A left sidebar contains contacts, groups, and a Recent list that displays the contacts you correspond with the most frequently. For the first time, Skype 5.0 for Mac lets you turn on full integration with Mac OS X’s Address Book from the preferences. This means you can finally call, SMS, or IM contacts without first having to go through the process of adding them to your Skype contact list. Users can also open the Contact Monitor, which offers a compact window that is more akin to the style of a thin buddy list that you can keep to the side of your work.

Beyond the major interface overhaul, the most significant new feature in Skype 5.0 for Mac is easily Group Video Calling (GVC), which first arrived in the Windows client last month. Skype 5.0’s group video chat looks somewhat like iChat’s, but unlike iChat, it supports up to ten members in a single chat (which requires that all parties have a minimum broadband connection of 4 mbps down and 1 mbps up). Skype chat is free to use while Skype 5.0 is in beta, but a paid plan will be required once the feature officially ships. There is no word yet from Skype on what GVC’s pricing will be or how it will fit into Skype’s existing price plans.

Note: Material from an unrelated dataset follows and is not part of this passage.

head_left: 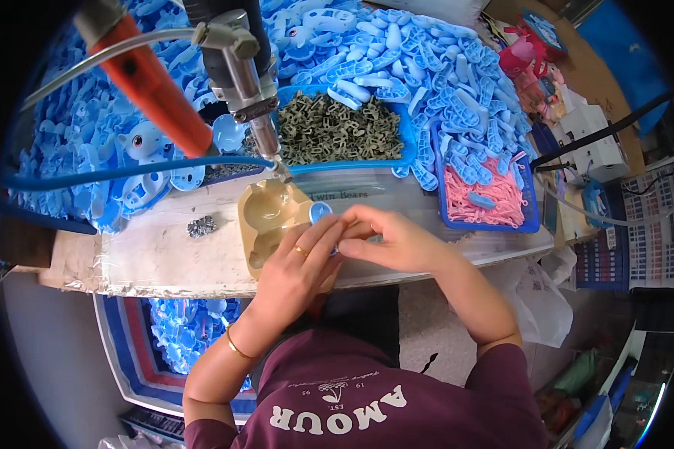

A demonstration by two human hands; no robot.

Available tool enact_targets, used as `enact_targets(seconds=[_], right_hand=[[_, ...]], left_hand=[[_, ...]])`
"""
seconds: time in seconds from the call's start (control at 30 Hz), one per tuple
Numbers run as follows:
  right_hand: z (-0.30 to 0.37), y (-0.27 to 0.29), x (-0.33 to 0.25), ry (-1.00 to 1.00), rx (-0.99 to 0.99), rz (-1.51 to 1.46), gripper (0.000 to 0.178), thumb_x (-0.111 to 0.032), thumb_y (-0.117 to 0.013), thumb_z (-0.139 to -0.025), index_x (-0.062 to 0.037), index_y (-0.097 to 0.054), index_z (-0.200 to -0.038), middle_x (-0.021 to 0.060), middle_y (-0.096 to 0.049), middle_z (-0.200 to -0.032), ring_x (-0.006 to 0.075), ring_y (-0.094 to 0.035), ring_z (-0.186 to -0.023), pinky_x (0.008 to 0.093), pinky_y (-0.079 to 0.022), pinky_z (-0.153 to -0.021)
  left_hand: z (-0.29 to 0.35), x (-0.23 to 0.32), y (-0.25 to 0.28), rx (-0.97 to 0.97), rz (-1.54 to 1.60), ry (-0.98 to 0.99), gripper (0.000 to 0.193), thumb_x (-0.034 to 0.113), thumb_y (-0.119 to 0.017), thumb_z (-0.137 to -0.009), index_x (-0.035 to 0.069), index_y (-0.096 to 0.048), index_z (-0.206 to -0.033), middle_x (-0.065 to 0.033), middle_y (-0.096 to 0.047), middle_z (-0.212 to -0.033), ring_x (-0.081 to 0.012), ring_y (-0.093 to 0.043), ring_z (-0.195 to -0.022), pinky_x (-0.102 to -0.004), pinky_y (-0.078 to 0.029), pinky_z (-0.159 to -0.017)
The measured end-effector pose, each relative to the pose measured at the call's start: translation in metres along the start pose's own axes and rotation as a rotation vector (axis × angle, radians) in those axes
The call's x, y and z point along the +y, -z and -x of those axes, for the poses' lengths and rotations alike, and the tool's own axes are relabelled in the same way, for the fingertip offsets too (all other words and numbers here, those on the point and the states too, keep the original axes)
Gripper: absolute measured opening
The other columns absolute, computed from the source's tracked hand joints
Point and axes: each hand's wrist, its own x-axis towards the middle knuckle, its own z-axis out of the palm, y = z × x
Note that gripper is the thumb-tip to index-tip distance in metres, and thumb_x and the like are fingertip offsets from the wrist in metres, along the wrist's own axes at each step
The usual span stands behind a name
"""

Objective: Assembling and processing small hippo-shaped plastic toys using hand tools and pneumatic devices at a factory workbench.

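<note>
Both hands meet above the table's front part, close to the right side of a beige fixture (266, 208) with rounded hollows. My left hand (293, 262) is closed on a small light-blue plastic part (320, 211), which is largely covered by the fingers. From the right, my right hand (393, 239) pinches at the same part, thumb and forefinger near the left fingertips. The tip of a vertical power screwdriver (273, 150) hangs just over the fixture's far edge. Left of the fixture lies a small pile of screws (201, 227).
A blue tray of dark metal clips (337, 129) stands behind the fixture. To the right is a blue basket with pink strips (487, 198). Heaps of blue plastic parts (457, 82) cover the back. An orange-red tool (153, 82) and blue hose (142, 170) hang at left.
</note>
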Motion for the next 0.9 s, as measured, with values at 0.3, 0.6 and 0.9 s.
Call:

Skype 5.0 for Mac contains plenty of other new features, though it is still lacking at least one feature of its Windows sibling, albeit one that not everyone will miss: integration of the Facebook News Feed.

The Skype 5.0 for Mac beta can be snagged here and requires a Mac running OS X Leopard 10.5.8 and a 1GHz CPU or faster, though video calling requires at least a an Intel Core 2 Duo 1GHz CPU.